Depois desse trabalho macro, os pesquisadores passaram a realizar visitas regionalizadas para entender os sistemas de produção. Antes de virem ao Pantanal, por exemplo, eles também estiveram no Paraguai. A coleta de dados feita em Corumbá deve gerar novos relatórios, com previsão de divulgação em agosto.

“Mostrar que o rebanho pantaneiro é criado respeitando a natureza só comprova que temos uma proteína que leva alimento e ao mesmo tempo gera renda para famílias locais, movimenta a economia do nosso Estado.

Entendemos que temos um espaço para a carne pantaneira nos mercados externos”, analisou Rettore, que vai trazer a discussão sobre essa oportunidade de mercado na Feira Internacional Agropecuária do Pantanal (Feapan), marcada para ocorrer em setembro, em Corumbá.

O instituto, que só deve se manifestar sobre as visitas técnicas após relatórios serem publicados, já divulgou que a partir deste ano defende a implementação de compromisso de não desmatamento por parte de empresas. 

“A partir de 2026, empresas devem assumir o compromisso que seus produtos não estão ligados a desmatamento, seguindo protocolo internacional.
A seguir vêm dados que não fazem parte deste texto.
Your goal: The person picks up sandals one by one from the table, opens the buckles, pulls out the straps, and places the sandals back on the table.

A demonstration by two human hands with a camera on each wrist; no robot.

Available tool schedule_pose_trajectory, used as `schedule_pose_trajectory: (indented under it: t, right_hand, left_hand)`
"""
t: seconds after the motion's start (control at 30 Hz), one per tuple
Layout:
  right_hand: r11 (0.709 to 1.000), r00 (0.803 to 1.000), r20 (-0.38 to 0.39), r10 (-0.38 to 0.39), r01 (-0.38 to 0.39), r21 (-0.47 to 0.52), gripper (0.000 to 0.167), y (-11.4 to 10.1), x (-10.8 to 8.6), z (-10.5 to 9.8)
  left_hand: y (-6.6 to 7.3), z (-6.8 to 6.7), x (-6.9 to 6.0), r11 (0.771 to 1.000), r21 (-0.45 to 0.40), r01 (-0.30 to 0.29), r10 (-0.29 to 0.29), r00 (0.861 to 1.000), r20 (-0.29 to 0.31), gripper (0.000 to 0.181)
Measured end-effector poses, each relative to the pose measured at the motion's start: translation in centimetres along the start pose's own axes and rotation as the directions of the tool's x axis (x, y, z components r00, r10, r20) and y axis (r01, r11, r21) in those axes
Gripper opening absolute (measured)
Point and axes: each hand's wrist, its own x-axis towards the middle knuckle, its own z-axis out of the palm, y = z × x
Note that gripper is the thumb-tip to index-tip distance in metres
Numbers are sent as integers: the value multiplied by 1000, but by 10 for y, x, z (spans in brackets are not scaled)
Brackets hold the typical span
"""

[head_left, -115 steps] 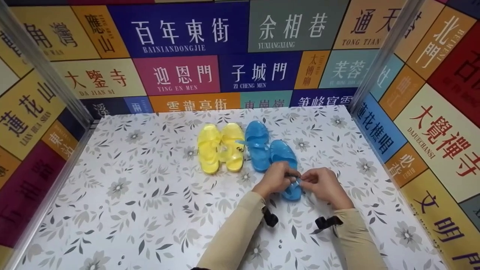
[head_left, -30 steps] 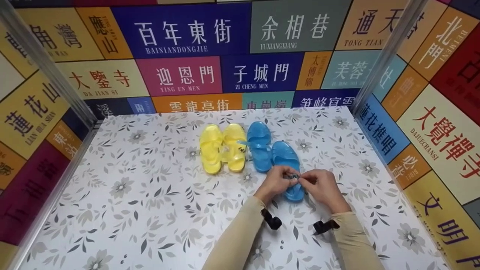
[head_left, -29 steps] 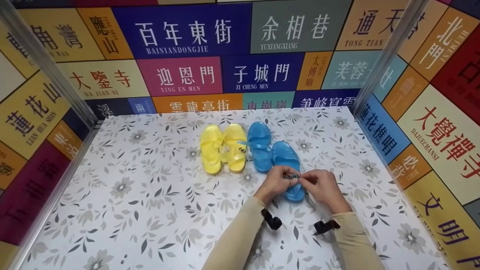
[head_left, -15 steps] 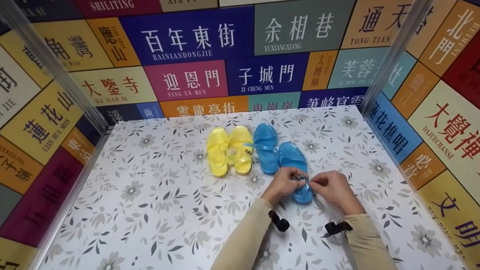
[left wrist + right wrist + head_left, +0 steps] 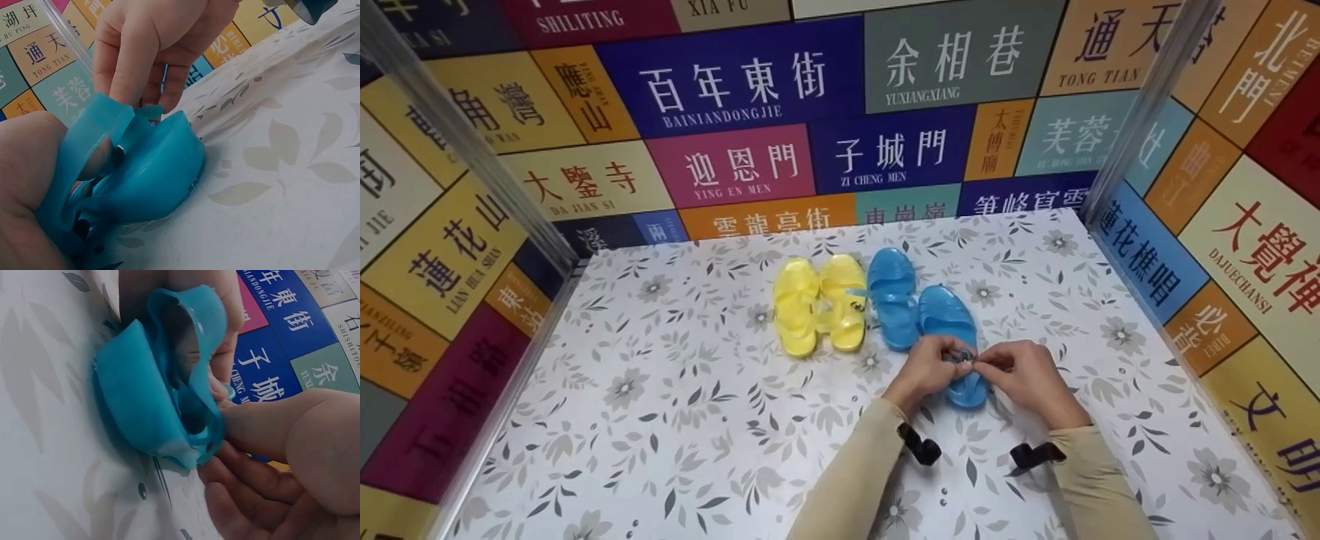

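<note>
A blue jelly sandal (image 5: 947,315), toe pointing away, lies on the flowered tabletop with both hands at its heel end. My left hand (image 5: 928,373) grips its strap (image 5: 93,135), fingers curled under it in the left wrist view. The right hand (image 5: 1030,376) pinches the strap's end between thumb and fingers, close to the left fingertips. A small shiny dark piece, perhaps a buckle, shows between the hands but is mostly covered. In the right wrist view the strap loop (image 5: 211,323) stands up above the sandal's heel (image 5: 135,394).
Left of the worked sandal lies a second blue sandal (image 5: 894,300), its loose strap reaching over a yellow sandal (image 5: 844,334). Another yellow sandal (image 5: 795,307) lies beside that one. Walls covered with coloured sign panels (image 5: 727,161) enclose the flowered tabletop (image 5: 675,435) at the back and sides.
The head view has shifted slightly. Half a second ago the right fingertips were a little apart from the left; now they are close together again at the strap. The sandals keep their places.
</note>
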Motion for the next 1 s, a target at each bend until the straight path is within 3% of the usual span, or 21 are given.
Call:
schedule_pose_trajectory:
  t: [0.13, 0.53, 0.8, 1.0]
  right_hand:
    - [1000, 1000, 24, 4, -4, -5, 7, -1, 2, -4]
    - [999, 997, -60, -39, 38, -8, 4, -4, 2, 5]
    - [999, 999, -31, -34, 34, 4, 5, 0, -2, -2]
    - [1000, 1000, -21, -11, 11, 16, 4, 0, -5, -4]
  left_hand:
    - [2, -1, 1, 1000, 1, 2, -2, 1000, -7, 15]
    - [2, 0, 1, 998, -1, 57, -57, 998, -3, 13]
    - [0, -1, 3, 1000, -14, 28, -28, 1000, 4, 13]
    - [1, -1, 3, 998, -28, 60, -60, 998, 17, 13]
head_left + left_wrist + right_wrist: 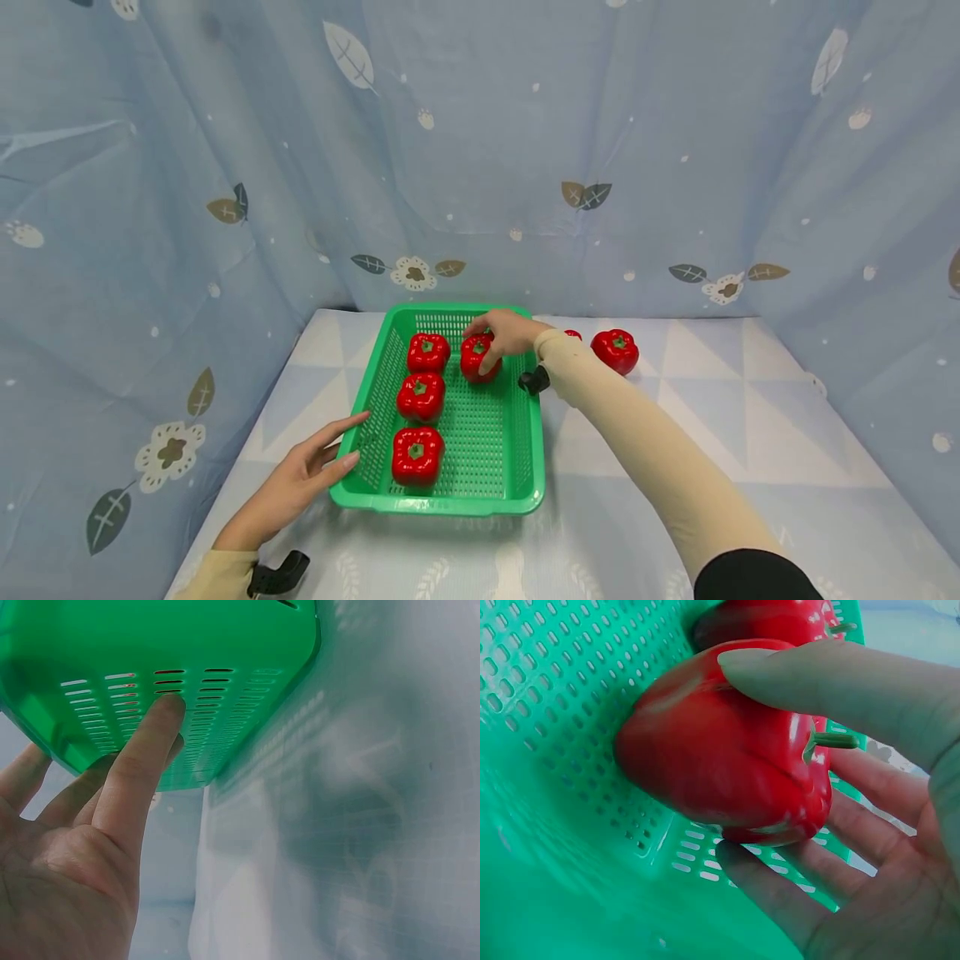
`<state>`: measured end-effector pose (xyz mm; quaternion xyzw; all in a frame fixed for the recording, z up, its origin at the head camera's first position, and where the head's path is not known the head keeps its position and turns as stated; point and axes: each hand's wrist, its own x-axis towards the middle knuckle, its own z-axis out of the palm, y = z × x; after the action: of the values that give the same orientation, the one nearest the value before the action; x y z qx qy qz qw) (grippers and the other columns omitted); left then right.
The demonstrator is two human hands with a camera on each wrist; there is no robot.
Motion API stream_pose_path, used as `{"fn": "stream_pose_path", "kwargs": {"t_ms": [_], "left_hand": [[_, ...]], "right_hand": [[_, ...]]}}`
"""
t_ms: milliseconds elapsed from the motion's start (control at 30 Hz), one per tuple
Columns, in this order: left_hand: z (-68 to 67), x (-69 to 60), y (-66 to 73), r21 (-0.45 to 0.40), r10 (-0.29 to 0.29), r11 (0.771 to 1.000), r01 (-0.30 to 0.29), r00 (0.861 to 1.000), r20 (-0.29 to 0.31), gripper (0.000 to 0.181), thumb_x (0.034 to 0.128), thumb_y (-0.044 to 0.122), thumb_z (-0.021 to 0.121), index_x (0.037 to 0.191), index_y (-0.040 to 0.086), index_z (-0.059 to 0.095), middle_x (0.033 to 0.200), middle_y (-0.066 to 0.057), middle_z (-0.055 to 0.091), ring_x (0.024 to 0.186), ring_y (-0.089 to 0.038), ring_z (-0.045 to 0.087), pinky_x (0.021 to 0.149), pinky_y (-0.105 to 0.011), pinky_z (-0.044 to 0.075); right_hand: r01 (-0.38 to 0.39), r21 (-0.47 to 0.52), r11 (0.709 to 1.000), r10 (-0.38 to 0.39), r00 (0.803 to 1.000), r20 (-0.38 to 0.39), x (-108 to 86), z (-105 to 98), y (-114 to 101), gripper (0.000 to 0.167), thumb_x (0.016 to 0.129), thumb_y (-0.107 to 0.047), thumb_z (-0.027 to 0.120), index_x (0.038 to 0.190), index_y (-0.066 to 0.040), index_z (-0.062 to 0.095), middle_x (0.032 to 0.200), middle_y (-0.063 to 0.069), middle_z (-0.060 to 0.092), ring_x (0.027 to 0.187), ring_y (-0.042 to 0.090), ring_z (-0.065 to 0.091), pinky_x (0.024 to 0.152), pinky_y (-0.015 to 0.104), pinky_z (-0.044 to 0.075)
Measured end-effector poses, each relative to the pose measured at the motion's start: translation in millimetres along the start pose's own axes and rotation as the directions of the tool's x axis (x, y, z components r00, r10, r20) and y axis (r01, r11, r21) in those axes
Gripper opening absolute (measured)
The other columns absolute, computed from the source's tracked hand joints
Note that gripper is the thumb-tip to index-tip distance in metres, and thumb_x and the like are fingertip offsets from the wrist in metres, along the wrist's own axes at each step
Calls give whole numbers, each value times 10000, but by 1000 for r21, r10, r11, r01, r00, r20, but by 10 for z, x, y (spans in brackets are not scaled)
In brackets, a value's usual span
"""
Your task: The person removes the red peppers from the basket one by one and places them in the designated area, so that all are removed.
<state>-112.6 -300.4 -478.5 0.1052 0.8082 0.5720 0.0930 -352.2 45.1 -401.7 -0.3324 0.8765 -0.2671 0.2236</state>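
Note:
A green plastic basket (442, 504) stands on the table. Along its left side is a row of red bell peppers: a far one (428, 353), a middle one (421, 397) and a near one (417, 457). Inside the far right part, my right hand (510, 332) holds another red bell pepper (478, 358). In the right wrist view the thumb lies on one side of this pepper (712, 750), fingers on the other. My left hand (300, 479) touches the basket's left side near the front corner, fingers fairly straight; the left wrist view shows a fingertip against the slotted wall (165, 645).
Right of the basket, a red bell pepper (615, 351) sits on the patterned tablecloth (705, 417). Another pepper (573, 334) is mostly hidden behind my right forearm. A blue curtain (510, 150) hangs behind and along the sides of the table.

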Motion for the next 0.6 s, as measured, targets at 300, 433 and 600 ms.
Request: {"fn": "stream_pose_path", "kwargs": {"t_ms": [300,433,600], "left_hand": [[6,-5,1,9,-4,1000,4,1000,-1,586,1154,221,611,1703,246,410,1777,-134,268,1610,-463,277,1247,-714,239],[15,-1,26,19,-6,1000,6,1000,-8,590,1152,218,614,1704,221,408,1774,-142,272,1598,-446,314,1254,-708,216],[16,-3,28,24,3,1000,-3,1000,-10,585,1154,217,609,1703,220,408,1774,-143,275,1601,-450,307,1259,-700,212]], "right_hand": [[59,36,998,-58,998,-32,-11,3,-5,703,845,-118,936,1499,-86,680,1537,90,627,1426,311,548,1122,440,520],[83,34,996,-81,996,-45,-25,-2,-25,685,845,-126,935,1485,-99,695,1515,74,643,1414,312,558,1113,442,526],[104,67,992,-100,993,-64,-65,-24,-56,697,835,-129,929,1489,-90,690,1515,62,644,1479,342,506,1164,488,489]]}}
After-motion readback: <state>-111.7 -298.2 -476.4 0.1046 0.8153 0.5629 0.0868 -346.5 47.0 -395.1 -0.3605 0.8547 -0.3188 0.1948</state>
Isso significa que a origem e as rotas de soja, carne, óleos, cafés, madeira, por exemplo, devem ser rastreáveis”, informou em seu site.

BALANÇA
Relatório da Federação da Agricultura e Pecuária de Mato Grosso do Sul (Famasul) apontou que nos primeiros cinco meses deste ano, o agronegócio de MS foi responsável por US$ 4,49 bilhões em exportações, o que significa 10,3% a mais que o mesmo período de 2025.

A carne representou 25,3% do total da receita, o que equivale a US$ 1,13 bilhão e uma alta de 37,6% com relação a 2025.

“Nos cinco meses de 2026, o principal destino dos produtos do agronegócio de MS, a China, respondeu por 51,1% do faturamento com as exportações, o equivalente a US$ 2,29 bilhões. Houve avanço de 16% em relação aos US$ 1,98 bilhão comprados nos cinco primeiros meses de 2025.

O Bloco Europeu foi o responsável por 11,4% do faturamento, com o valor de US$ 510,8 milhões. Os Estados Unidos compraram o equivalente a US$ 250,4 milhões do agronegócio sul-mato-grossense e representou 5,6% da receita”, detalhou o boletim Casa Rural.

Outro mercado que ainda mantém negócios com o Estado é do Vietnã. Essa participação é de 2,2% no faturamento total, o que equivale a US$ 98,5 milhões, com avanço de 184,6% em relação ao mesmo período de 2025.